Content starts
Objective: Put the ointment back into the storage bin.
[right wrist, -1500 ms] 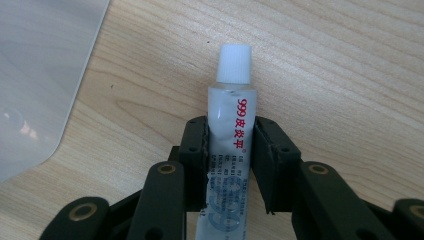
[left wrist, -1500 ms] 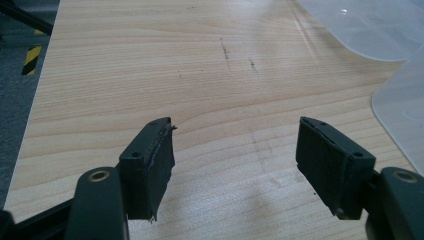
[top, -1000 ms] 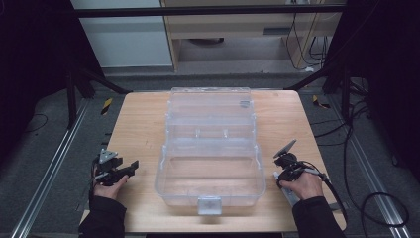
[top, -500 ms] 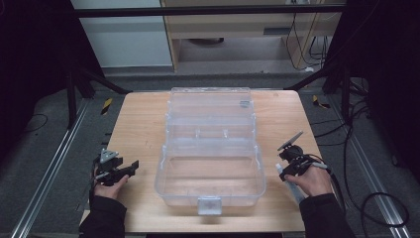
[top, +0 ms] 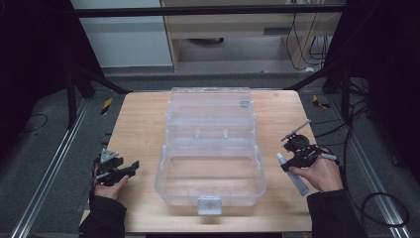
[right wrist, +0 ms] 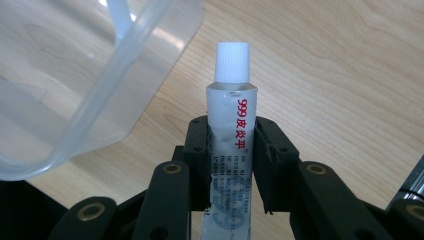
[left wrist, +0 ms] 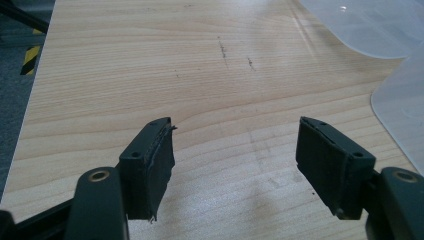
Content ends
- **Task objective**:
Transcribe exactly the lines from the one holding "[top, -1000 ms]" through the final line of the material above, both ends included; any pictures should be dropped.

- **Written solution**:
[top, -1000 ms] 
[top, -500 ms] 
[top, +0 ms] 
[right wrist, +0 ms] 
[left wrist, +0 ms] 

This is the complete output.